Problem statement: An exact copy of the listing is required, with its pictures removed.
☆ ☆ ☆ ☆
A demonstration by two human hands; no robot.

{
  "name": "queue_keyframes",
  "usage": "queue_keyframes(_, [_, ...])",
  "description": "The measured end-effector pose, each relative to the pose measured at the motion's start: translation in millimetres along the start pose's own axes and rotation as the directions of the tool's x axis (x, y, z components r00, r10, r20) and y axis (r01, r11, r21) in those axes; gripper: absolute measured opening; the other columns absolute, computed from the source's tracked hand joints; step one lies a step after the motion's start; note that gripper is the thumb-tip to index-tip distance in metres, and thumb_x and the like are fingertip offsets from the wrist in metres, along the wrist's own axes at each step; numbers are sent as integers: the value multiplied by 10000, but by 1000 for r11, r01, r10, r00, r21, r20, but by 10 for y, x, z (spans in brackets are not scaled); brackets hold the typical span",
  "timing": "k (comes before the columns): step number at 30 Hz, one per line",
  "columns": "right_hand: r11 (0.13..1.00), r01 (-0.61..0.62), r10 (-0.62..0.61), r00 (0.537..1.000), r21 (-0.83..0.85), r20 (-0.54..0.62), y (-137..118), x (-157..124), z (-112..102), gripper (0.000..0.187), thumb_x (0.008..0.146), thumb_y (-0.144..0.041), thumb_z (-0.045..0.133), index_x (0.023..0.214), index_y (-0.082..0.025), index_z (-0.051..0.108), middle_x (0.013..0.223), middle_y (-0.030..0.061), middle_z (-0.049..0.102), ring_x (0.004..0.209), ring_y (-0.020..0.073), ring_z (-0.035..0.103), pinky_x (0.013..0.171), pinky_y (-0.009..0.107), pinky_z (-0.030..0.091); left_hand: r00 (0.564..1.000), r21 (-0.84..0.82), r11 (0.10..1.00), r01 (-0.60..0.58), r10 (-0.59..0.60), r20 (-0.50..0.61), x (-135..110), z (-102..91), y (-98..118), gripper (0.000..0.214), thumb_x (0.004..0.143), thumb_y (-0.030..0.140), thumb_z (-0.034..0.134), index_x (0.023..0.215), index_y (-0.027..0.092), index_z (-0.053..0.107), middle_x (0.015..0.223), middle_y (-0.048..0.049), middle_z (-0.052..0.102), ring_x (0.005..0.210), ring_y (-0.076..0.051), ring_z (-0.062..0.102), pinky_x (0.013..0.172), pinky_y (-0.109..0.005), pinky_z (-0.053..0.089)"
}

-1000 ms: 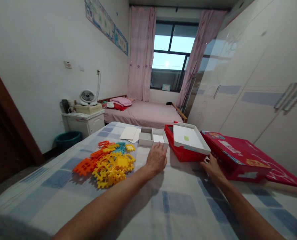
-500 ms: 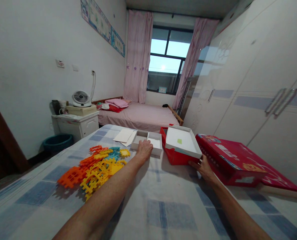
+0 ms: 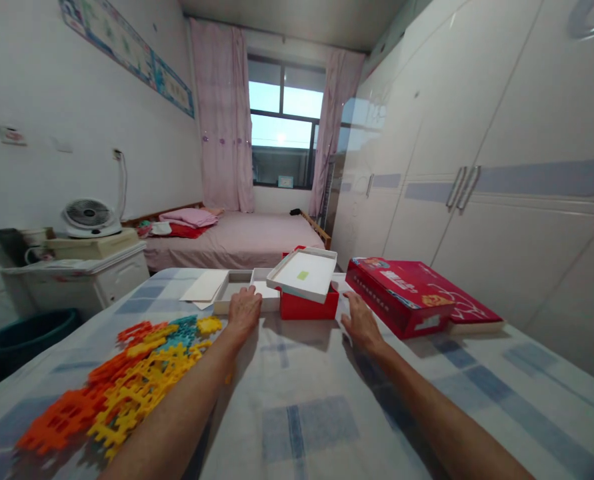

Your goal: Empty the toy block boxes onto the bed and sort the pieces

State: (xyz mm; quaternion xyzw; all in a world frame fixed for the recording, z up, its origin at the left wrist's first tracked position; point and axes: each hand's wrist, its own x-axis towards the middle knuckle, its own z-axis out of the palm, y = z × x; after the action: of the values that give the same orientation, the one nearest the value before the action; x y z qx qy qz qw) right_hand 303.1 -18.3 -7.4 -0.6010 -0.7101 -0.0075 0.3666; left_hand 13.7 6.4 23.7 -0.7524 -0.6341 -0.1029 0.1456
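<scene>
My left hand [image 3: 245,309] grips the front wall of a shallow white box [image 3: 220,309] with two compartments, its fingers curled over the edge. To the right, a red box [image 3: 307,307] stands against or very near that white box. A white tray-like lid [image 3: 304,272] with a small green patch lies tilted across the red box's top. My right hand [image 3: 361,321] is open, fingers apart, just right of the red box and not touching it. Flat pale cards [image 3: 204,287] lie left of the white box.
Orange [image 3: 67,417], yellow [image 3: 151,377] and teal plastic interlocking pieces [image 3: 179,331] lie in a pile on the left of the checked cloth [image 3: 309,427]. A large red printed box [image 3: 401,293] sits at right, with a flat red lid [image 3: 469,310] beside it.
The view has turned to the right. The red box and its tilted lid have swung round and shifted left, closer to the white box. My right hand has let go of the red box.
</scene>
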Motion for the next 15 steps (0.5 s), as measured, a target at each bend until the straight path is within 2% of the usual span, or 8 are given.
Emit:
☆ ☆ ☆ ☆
Task solution:
A demonstration by two human hands; no robot.

{
  "name": "queue_keyframes",
  "usage": "queue_keyframes(_, [_, ...])",
  "description": "The measured end-effector pose, each relative to the pose measured at the motion's start: translation in millimetres along the start pose's own axes and rotation as the directions of the tool's x axis (x, y, z components r00, r10, r20) and y axis (r01, r11, r21) in those axes; gripper: absolute measured opening; the other columns absolute, computed from the source's tracked hand joints; step one lies a step after the motion's start; note that gripper is the thumb-tip to index-tip distance in metres, and thumb_x and the like are fingertip offsets from the wrist in metres, along the wrist's own axes at each step; numbers are sent as integers: the value multiplied by 10000, but by 1000 for r11, r01, r10, r00, r21, r20, but by 10 for y, x, z (spans in brackets are not scaled); brackets hold the typical span",
  "timing": "k (comes before the columns): step number at 30 Hz, one per line",
  "columns": "right_hand: r11 (0.13..1.00), r01 (-0.61..0.62), r10 (-0.62..0.61), r00 (0.537..1.000), r21 (-0.83..0.85), r20 (-0.54..0.62), y (-137..118), x (-157..124), z (-112..102), gripper (0.000..0.187), thumb_x (0.008..0.146), thumb_y (-0.144..0.041), thumb_z (-0.045..0.133), index_x (0.023..0.214), index_y (-0.082..0.025), index_z (-0.051..0.108), middle_x (0.013..0.223), middle_y (-0.030..0.061), middle_z (-0.049..0.102), ring_x (0.004..0.209), ring_y (-0.020..0.073), ring_z (-0.035..0.103), pinky_x (0.013..0.171), pinky_y (-0.009..0.107), pinky_z (-0.030..0.091); left_hand: r00 (0.564..1.000), r21 (-0.84..0.82), r11 (0.10..1.00), r01 (-0.60..0.58), r10 (-0.59..0.60), r20 (-0.50..0.61), x (-135..110), z (-102..91), y (-98..118), gripper (0.000..0.214), thumb_x (0.004..0.143), thumb_y (-0.030..0.140), thumb_z (-0.034..0.134), index_x (0.023..0.215), index_y (-0.027..0.092), index_z (-0.053..0.107), middle_x (0.015..0.223), middle_y (-0.048..0.049), middle_z (-0.052..0.102), ring_x (0.005..0.210), ring_y (-0.076..0.051), ring_z (-0.062..0.102), pinky_x (0.013..0.172), pinky_y (-0.109..0.005), pinky_z (-0.053..0.089)"
}

-1000 ms: 
-500 ms: 
+0 ms: 

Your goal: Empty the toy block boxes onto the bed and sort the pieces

State: (xyz mm; quaternion xyzw; all in a world frame fixed for the recording, z up, its origin at the left wrist's first tracked position; point and axes: each hand's wrist, its own x-axis towards the middle knuckle, its own z-axis out of the palm, y = z × x; after the action: of the values that give the same orientation, the one nearest the value before the action; x y z qx qy qz qw) right_hand 303.1 -18.3 -7.4 -0.6010 -0.7101 -0.0075 0.3666; left_hand 13.7 6.4 23.7 -0.7524 -0.6341 -0.1029 0.1456
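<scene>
My left hand [image 3: 245,309] grips the front wall of a shallow white box [image 3: 220,309] with two compartments, its fingers curled over the edge. To the right, a red box [image 3: 307,307] stands against or very near that white box. A white tray-like lid [image 3: 304,272] with a small green patch lies tilted across the red box's top. My right hand [image 3: 361,321] is open, fingers apart, just right of the red box and not touching it. Flat pale cards [image 3: 204,287] lie left of the white box.
Orange [image 3: 67,417], yellow [image 3: 151,377] and teal plastic interlocking pieces [image 3: 179,331] lie in a pile on the left of the checked cloth [image 3: 309,427]. A large red printed box [image 3: 401,293] sits at right, with a flat red lid [image 3: 469,310] beside it.
The view has turned to the right. The red box and its tilted lid have swung round and shifted left, closer to the white box. My right hand has let go of the red box.
</scene>
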Motion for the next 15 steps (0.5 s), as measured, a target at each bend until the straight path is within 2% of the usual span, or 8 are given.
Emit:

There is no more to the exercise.